Once you reach the line containing "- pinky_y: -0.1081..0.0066" in the entries below, write out that line and each one after it down to the line containing "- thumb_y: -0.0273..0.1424", exactly and with nothing added.

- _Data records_
╭──

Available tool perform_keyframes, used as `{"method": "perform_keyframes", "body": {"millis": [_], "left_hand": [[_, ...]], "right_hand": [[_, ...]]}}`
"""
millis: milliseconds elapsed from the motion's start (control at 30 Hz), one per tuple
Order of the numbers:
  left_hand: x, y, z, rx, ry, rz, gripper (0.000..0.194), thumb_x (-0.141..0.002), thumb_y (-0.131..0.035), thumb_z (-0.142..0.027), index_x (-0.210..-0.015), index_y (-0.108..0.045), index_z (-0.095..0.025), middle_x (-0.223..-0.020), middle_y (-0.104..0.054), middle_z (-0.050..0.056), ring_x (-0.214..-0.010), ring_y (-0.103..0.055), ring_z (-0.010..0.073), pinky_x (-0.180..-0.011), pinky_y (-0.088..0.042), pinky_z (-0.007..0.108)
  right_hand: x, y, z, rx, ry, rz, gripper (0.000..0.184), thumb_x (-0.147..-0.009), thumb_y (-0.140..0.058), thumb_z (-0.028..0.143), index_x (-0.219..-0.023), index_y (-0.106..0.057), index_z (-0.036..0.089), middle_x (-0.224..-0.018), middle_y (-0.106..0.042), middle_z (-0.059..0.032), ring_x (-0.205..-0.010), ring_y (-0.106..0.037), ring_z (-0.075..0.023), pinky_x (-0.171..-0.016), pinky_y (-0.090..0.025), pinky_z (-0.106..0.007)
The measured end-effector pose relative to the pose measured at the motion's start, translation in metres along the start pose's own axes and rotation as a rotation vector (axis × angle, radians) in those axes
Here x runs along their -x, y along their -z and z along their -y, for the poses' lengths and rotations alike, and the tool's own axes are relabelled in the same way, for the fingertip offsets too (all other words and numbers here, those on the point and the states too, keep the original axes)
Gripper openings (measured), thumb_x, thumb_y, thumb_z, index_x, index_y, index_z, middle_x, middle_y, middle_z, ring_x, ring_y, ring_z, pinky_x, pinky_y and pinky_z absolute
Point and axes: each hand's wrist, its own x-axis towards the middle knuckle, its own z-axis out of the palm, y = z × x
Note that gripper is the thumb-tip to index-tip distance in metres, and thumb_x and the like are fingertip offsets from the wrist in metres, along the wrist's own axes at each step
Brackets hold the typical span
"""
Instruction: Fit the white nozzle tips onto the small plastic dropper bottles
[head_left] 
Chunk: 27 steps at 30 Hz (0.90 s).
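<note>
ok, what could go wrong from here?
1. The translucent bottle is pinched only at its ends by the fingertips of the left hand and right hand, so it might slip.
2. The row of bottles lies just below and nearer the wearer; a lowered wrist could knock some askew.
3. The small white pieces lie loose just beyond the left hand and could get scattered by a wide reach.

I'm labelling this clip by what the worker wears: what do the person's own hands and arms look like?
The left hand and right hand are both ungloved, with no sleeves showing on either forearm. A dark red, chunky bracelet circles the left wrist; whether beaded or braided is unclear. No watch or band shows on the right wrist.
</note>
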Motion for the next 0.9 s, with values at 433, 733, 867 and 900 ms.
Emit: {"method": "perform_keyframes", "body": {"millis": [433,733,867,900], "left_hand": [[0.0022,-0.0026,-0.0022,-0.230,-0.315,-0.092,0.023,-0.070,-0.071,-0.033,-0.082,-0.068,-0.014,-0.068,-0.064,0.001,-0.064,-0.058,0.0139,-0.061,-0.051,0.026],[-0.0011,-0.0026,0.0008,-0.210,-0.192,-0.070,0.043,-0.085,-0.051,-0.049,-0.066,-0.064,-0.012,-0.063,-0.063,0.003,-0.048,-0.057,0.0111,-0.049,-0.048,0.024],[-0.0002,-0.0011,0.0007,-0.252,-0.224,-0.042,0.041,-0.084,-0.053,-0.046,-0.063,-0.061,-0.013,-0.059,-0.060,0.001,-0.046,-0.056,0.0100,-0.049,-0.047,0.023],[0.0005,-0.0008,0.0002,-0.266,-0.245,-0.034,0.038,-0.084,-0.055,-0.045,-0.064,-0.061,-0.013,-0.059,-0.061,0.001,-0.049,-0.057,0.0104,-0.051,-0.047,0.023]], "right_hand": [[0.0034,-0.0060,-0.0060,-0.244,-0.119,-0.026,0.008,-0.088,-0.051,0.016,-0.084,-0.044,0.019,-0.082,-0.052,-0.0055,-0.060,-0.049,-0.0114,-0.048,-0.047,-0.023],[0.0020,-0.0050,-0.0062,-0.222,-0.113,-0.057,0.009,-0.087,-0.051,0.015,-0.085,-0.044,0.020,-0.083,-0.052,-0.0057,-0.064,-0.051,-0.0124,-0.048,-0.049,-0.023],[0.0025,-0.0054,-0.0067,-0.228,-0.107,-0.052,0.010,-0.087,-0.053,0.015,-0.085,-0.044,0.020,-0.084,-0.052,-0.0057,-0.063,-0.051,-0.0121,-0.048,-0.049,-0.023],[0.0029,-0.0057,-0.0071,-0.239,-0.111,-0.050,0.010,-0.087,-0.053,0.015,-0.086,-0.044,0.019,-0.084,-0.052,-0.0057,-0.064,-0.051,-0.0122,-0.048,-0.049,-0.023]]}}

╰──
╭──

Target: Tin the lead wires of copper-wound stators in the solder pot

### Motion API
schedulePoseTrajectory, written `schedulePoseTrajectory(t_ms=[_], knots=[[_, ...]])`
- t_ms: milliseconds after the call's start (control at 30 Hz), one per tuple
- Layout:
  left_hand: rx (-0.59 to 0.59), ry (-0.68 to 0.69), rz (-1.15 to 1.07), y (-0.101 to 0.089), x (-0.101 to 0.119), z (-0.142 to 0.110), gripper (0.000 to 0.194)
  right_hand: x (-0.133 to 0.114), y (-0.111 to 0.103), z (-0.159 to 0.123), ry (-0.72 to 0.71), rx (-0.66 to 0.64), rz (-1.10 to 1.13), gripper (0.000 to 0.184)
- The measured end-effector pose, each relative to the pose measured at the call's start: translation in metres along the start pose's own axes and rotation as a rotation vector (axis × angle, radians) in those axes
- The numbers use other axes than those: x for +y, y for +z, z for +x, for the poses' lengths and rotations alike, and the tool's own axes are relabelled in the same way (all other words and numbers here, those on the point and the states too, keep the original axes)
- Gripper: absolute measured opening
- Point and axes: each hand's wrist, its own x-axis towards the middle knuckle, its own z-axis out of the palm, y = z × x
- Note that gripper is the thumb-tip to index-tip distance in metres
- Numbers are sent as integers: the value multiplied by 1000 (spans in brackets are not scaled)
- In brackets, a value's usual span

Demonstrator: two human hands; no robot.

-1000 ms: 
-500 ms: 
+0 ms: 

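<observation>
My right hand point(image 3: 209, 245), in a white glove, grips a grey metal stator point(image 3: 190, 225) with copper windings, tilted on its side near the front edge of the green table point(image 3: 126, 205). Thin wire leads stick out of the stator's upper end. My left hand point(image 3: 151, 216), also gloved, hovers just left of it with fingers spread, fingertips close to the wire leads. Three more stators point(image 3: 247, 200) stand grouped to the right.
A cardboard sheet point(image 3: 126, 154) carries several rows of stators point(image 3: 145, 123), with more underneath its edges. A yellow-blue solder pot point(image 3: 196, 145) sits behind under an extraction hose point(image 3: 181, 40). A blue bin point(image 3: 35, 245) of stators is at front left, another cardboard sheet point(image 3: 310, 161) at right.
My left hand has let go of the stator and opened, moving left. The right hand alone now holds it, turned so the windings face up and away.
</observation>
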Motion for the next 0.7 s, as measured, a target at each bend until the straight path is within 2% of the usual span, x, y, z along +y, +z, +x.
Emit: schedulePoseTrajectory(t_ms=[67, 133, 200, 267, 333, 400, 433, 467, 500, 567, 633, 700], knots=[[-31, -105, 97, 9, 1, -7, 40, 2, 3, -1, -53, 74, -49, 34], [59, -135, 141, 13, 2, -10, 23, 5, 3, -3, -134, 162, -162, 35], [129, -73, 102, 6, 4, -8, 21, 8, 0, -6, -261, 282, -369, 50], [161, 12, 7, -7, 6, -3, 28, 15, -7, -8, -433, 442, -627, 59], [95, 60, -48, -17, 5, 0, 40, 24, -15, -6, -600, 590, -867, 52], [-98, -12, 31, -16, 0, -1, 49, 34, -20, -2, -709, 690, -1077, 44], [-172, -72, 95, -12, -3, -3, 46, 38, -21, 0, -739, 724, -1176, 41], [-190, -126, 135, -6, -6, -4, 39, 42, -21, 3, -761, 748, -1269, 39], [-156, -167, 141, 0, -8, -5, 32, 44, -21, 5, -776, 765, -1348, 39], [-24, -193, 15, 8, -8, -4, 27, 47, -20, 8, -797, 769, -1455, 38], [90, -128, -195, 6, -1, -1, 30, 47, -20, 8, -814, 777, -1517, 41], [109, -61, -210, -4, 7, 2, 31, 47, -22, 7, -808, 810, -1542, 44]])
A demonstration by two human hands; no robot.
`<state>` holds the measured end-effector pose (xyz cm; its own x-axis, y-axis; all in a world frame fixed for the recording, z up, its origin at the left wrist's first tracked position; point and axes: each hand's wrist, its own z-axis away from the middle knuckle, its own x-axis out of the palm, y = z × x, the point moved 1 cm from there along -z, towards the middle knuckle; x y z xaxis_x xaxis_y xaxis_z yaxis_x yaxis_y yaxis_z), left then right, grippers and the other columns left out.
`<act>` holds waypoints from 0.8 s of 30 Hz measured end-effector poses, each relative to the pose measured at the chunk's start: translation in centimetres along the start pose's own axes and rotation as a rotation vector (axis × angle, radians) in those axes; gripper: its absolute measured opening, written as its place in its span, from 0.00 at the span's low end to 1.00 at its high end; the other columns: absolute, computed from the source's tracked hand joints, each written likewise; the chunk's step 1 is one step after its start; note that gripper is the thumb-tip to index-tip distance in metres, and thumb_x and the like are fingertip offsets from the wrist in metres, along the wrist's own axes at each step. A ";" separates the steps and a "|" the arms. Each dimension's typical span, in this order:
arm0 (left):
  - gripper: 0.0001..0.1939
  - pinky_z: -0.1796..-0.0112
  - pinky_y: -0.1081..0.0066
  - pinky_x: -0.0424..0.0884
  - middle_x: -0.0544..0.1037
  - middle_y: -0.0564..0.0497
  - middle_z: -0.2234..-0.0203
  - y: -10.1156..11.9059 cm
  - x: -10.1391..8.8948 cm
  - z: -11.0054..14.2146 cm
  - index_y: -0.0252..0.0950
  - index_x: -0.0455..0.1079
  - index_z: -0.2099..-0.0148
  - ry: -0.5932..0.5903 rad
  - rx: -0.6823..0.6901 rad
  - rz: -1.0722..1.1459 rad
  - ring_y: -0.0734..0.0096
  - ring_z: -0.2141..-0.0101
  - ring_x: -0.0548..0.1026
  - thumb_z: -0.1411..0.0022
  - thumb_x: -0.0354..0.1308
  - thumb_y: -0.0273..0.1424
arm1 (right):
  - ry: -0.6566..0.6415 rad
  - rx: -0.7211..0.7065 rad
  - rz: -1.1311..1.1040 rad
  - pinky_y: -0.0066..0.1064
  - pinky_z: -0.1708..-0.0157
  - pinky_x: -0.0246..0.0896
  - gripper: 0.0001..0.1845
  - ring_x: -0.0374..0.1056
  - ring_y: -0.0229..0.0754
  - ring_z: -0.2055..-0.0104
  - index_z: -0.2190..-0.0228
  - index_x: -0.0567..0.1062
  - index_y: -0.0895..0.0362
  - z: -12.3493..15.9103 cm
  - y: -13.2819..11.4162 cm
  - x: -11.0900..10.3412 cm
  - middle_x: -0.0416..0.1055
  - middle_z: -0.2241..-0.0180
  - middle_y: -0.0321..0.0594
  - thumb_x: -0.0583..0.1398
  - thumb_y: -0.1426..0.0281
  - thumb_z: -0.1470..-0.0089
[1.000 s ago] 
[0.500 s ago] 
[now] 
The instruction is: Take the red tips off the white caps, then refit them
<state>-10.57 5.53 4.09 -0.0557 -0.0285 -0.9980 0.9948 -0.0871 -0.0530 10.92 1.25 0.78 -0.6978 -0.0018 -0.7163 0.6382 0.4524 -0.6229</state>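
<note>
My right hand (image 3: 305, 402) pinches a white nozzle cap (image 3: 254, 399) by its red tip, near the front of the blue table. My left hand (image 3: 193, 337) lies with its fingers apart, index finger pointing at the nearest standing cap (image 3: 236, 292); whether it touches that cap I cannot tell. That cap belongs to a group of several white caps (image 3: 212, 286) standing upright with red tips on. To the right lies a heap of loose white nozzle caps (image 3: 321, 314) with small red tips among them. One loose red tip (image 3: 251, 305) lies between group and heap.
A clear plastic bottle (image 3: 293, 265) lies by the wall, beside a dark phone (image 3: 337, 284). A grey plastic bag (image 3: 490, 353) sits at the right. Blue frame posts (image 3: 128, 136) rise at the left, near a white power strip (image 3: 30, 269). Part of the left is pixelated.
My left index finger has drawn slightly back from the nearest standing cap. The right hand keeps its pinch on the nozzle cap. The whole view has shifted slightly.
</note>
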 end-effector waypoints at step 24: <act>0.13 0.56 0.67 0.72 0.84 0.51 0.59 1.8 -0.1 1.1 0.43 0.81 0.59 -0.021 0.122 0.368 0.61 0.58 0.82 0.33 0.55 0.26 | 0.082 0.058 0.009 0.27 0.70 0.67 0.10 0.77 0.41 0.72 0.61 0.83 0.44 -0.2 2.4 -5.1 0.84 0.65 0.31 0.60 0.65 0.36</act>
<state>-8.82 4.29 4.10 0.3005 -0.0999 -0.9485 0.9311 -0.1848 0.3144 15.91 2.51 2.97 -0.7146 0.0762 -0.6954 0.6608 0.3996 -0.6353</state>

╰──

- _Solution to the problem_
  - pinky_y: -0.1081..0.0066
  - pinky_x: -0.0424..0.0884
  - middle_x: -0.0544..0.1037
  - middle_y: -0.0564..0.0497
  - middle_z: -0.2234..-0.0203
  - y: -10.1156..11.9059 cm
  - x: -10.1391..8.8948 cm
  - z: -11.0054..14.2146 cm
  - index_y: -0.0252..0.0950
  - index_x: -0.0455..0.1079
  - index_z: -0.2099..-0.0148
  - ry: -0.5932..0.5903 rad
  - rx: -0.6823..0.6901 rad
  - rz: -1.0722..1.1459 rad
  - ring_y: -0.0734..0.0096
  - ring_z: -0.2141..-0.0101
  - ring_x: -0.0548..0.1026
  - thumb_z: -0.1411..0.0022
  - thumb_x: -0.0354..0.1308
  - thumb_y: -0.0273..0.1424

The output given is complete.